But this is the middle of the South African winter; appropriately enough the supporters of the new party have been asked to bring blankets. Perhaps it is a warning Dr Ramphele should take to heart herself; coming in from the political cold will be no easy task.

Agang (the word means ‘build’ in Sotho) will join a very long list of registered political parties. South Africa may have been a true democracy for just 20 years, but it has spawned a vast number of parties; 137 nationally and even more if local parties are included.

Many are tiny, with the African National Congress of President Jacob Zuma towering over them all. In the last election in 2009 the ANC won 65.9% of the vote and took 264 of the 400 seats in parliament.

So what hope for Dr Ramphele?

On the plus side, she had a long history of fighting apartheid. Some portray her as no more than a partner of the legendary Black Consciousness leader, Steve Biko, but her activism was much more than that. She led the movement’s community development programmes. The apartheid government banished her to a small town between 1977 to 1984. When apartheid ended Dr Ramphele took a success of key jobs, including Vice-Chancellor of the University of Cape Town. She later became one of four Managing Directors of the World Bank. So Dr Ramphele enters politics with credibility and experience.

All of which makes it a little difficult to understand why she is regarded with such scepticism by much of the South African media and the wider chattering classes. Her critics point to a number of weaknesses in her position.

In a searing attack on her, the commentator R W Johnson suggested that Dr Ramphele is something of a dilettante, flitting between jobs. More damagingly, he quoted several of her former colleagues as accusing her of having a dictatorial managerial style and poor judgement. “Bank insiders said that ‘within weeks’ it was clear that the Bank's President, James Wolfensohn, had made a mistake - and that he knew it. The problem was that Ramphele was too senior in the Bank ‘for anyone to cover for her’.” Johnson suggests that the World Bank was only too pleased to see the back of her, when her term was up.

Returning to South Africa from Washington, Dr Ramphele took a series of high-paid directorships and began to consider moving back into politics. Lengthy talks with Helen Zille, leader of the official opposition and her old friend from the University of Cape Town, finally collapsed in 2012. Her talks with the Democratic Alliance had made progress and Zille had even offered to stand down as party leader in favour of Dr Ramphele. But at this point Ramphele upped the ante. She insisted that the DA should be ‘dissolved’ and a new party formed. This was impossible for Zille to accept, since it would have meant all the DA’s elected representatives would have lost their seats.
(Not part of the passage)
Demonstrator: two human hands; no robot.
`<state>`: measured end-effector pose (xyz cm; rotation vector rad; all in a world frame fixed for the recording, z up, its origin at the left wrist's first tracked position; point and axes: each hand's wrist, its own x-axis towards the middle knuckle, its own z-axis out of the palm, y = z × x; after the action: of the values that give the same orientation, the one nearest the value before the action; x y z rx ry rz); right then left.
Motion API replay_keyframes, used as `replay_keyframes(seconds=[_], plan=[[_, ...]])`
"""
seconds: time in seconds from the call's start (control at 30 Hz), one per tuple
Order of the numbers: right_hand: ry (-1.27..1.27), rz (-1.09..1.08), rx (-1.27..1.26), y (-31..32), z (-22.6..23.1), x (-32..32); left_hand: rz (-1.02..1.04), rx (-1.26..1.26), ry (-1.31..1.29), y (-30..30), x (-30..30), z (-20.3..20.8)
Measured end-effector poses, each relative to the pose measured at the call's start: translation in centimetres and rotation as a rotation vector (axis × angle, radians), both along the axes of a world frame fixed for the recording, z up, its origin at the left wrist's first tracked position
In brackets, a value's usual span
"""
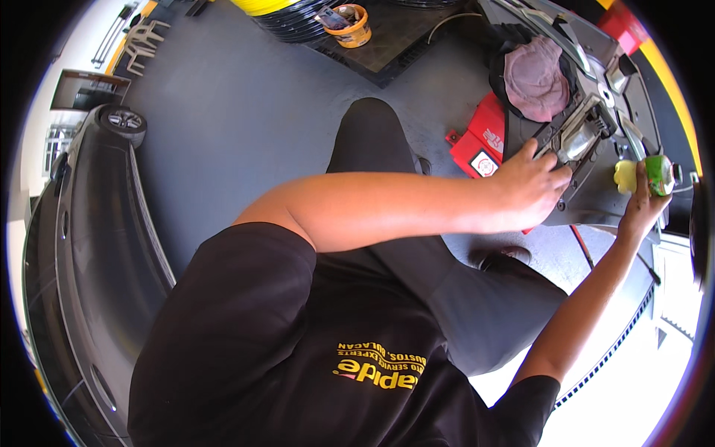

Speaking in London this week, Helen Zille insisted the two women were still on good terms, but that further talks on any re-alignment of South African politics would have to wait until after the next election, due in the middle of next year.

The ANC is watching the launch of Agang with some nervousness. The new party is likely to erode its hitherto impregnable electoral position. So too could the launch of a new party by the former leader of the ANC youth league, Julius Malema. It is rumoured that Dr Ramphele has raised as much as $20 million from American backers and the ANC had already used this against her. Gwede Mantashe, ANC Secretary General, not too subtly questioned Dr Ramphele’s patriotism: “We are hoping against hope that it is not an American initiative aimed at destabilising our country. Our worry is that when this initiative was announced, the foundation was in the US. We are very much alive to concerns by Western powers that liberation movements in Africa are too powerful.”

Damaging as these jibes may be, they do not go to the heart of Agang’s potential weakness – which is Dr Ramphele herself. Despite her obvious qualities, even her supporters wonder whether she really has the stamina for the long, tortuous road ahead.  She admits this will be a novel experience. “I'm not a street fighter,” Dr Ramphele said recently. “I've always played by the rules. I'm still going to play by the rules.”

These are admirable sentiments, but South African politics can be crude, dirty and – at times – violent. Will Dr Ramphele really have the stomach for the fight?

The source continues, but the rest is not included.